Task requirements: Search the data for the string "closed" and copy each line where it turns up.

====

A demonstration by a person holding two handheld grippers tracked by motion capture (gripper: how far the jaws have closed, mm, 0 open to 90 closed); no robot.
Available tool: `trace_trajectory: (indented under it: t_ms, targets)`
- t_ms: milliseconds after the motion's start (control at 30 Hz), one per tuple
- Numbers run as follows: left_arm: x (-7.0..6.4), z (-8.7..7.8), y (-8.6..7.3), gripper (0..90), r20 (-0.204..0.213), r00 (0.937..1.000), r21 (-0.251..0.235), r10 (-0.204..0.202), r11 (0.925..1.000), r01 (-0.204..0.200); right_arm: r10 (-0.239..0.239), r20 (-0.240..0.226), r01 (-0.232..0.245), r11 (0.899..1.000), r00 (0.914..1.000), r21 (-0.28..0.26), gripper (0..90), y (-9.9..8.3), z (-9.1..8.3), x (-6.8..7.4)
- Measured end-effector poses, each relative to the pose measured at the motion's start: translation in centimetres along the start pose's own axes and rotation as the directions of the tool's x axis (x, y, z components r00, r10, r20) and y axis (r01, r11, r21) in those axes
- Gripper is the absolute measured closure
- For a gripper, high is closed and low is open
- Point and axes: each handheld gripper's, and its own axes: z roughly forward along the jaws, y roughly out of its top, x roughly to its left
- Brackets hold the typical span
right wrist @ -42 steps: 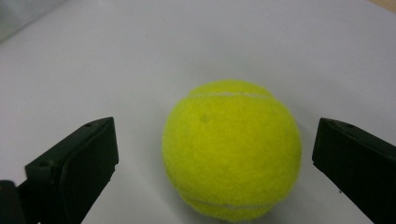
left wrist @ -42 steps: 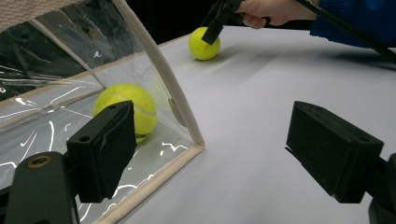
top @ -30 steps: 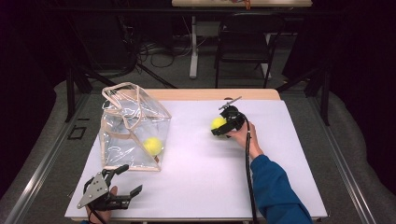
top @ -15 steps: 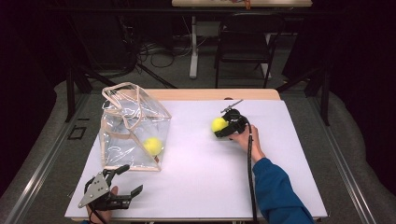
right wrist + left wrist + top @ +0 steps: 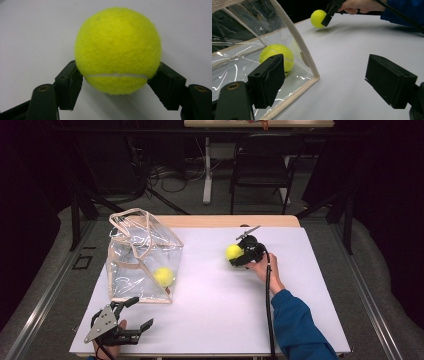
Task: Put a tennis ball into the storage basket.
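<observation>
We have the tennis ball (image 5: 233,251) pinched between the jaws of our right hand-held gripper (image 5: 239,256), near the table's (image 5: 300,290) far middle. The clear bag (image 5: 142,257) lies well to its left, nearer our left hand-held gripper (image 5: 131,317), which hangs wide open, holding nothing.

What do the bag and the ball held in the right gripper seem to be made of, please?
The bag looks like clear glossy plastic film, creased and glinting, with beige, seemingly woven edging. The ball, gripped between the right gripper fingers, has a fuzzy yellow felt nap and a white seam.
</observation>
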Motion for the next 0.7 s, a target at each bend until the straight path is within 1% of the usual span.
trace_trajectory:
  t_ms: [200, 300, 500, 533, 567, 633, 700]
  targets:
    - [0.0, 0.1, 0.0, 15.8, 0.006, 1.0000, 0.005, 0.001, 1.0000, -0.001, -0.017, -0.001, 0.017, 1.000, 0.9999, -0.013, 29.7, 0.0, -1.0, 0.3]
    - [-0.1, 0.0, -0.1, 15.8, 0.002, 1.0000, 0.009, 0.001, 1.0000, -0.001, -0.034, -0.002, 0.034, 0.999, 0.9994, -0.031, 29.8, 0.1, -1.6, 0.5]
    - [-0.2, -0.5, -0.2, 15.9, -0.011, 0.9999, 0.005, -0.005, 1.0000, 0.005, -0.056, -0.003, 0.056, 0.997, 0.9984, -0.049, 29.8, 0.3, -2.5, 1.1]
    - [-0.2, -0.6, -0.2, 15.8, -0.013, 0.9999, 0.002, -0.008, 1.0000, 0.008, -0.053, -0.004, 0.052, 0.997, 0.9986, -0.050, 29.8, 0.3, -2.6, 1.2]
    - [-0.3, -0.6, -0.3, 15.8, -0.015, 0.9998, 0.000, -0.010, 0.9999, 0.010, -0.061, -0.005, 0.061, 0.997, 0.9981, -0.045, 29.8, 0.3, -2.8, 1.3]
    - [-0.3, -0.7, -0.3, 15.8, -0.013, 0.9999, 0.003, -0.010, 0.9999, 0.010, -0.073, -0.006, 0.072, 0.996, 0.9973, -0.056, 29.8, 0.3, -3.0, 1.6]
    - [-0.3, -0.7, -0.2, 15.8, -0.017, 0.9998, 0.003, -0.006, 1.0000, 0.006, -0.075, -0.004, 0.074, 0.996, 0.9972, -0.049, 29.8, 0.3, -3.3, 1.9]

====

Task response:
A demonstration by a person holding two handheld grippers tracked by motion capture (gripper: how far the jaws have closed, mm, 0 open to 90 closed); no robot.
- For a gripper, high is closed and low is open

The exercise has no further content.